- INFORMATION SUPPLIED
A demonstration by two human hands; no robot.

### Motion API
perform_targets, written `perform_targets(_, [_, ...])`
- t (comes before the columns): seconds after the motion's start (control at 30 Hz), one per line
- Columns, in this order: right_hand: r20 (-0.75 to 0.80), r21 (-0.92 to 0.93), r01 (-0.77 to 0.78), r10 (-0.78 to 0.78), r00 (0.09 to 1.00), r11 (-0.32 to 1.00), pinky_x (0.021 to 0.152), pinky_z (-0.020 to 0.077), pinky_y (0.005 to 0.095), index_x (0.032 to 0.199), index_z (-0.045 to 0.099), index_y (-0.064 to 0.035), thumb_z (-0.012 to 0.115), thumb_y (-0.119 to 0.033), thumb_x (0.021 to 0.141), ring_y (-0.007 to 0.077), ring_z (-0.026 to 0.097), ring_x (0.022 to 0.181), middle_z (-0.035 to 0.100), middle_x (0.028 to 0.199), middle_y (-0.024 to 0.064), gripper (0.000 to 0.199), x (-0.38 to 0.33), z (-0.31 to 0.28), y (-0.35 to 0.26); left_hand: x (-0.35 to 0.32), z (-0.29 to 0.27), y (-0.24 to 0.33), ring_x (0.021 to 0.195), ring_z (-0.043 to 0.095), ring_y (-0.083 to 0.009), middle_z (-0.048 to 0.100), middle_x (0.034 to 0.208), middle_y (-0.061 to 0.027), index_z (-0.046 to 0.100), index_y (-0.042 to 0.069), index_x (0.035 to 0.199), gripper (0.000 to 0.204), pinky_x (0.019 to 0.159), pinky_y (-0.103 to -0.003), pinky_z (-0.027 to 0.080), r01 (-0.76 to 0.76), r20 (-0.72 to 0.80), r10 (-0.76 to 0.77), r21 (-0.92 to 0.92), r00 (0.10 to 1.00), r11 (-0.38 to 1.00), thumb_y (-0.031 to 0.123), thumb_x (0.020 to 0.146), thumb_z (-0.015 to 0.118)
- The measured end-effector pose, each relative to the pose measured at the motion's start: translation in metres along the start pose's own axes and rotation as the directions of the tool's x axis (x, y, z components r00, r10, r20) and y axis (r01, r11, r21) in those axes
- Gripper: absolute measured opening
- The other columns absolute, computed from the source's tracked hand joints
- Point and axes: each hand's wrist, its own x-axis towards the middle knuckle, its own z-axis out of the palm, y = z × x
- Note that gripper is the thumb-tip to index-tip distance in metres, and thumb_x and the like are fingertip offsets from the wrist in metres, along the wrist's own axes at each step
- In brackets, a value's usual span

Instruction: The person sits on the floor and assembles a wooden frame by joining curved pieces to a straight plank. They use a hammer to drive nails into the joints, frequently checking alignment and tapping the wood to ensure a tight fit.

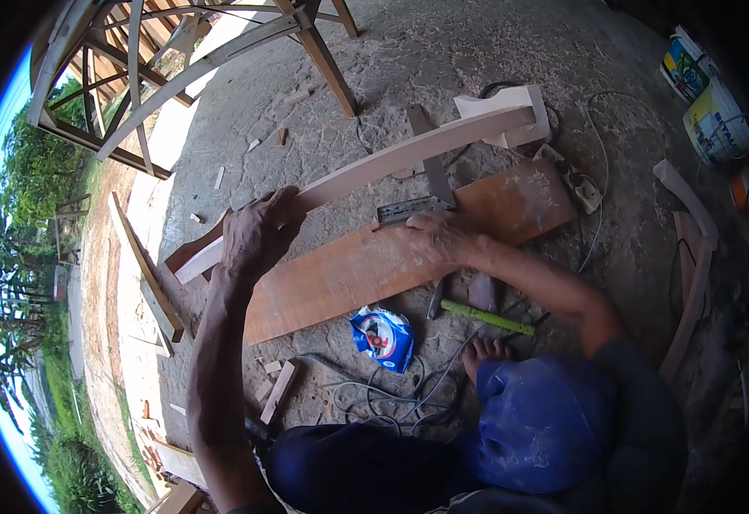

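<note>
My left hand (259,231) is wrapped around a long, curved, pale wooden piece (374,170) near its left end. That piece slants up to the right, and its wider shaped far end rests near a cable. Beside its middle, my right hand (438,238) holds the dark stock of a try square (438,177) with bent fingers. The square's metal blade points away from me and crosses beneath the curved piece. Under my right hand lies a wide reddish-brown board (331,278) on the rough concrete floor.
Close to my legs are a crumpled blue bag (383,340), a green-handled hammer (487,317) and tangled cables (374,398). A wooden frame (314,51) stands far left. Buckets (719,124) stand far right, above another curved wooden piece (691,300). Loose offcuts (280,390) lie near my left arm.
</note>
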Motion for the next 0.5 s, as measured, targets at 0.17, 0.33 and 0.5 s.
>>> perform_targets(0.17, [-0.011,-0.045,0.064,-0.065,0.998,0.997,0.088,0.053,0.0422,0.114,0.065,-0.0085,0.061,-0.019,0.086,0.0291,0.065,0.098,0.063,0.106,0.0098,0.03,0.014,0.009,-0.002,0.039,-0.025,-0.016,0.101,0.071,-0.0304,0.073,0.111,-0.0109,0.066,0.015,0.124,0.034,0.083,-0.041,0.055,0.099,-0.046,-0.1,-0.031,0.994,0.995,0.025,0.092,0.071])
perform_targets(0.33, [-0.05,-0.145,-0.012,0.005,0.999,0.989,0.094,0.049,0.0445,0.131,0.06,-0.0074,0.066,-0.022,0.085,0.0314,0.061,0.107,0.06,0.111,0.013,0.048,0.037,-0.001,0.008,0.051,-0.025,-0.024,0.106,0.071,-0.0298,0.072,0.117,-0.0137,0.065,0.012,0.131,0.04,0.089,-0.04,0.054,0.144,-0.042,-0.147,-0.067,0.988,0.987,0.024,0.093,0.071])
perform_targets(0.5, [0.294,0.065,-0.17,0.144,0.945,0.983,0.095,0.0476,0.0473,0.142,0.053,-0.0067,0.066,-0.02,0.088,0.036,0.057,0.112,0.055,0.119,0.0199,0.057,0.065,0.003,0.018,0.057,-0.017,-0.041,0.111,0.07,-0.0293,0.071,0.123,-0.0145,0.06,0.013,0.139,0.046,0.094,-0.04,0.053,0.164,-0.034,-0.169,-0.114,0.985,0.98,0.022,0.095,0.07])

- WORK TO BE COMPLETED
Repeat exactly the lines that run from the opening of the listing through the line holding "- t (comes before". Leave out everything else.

- SOLUTION BELOW
A demonstration by two human hands; no robot.

### Motion API
perform_targets, written `perform_targets(_, [_, ...])`
- t (comes before the columns): seconds after the motion's start (control at 30 Hz), one per line

There is nothing further to add to the answer.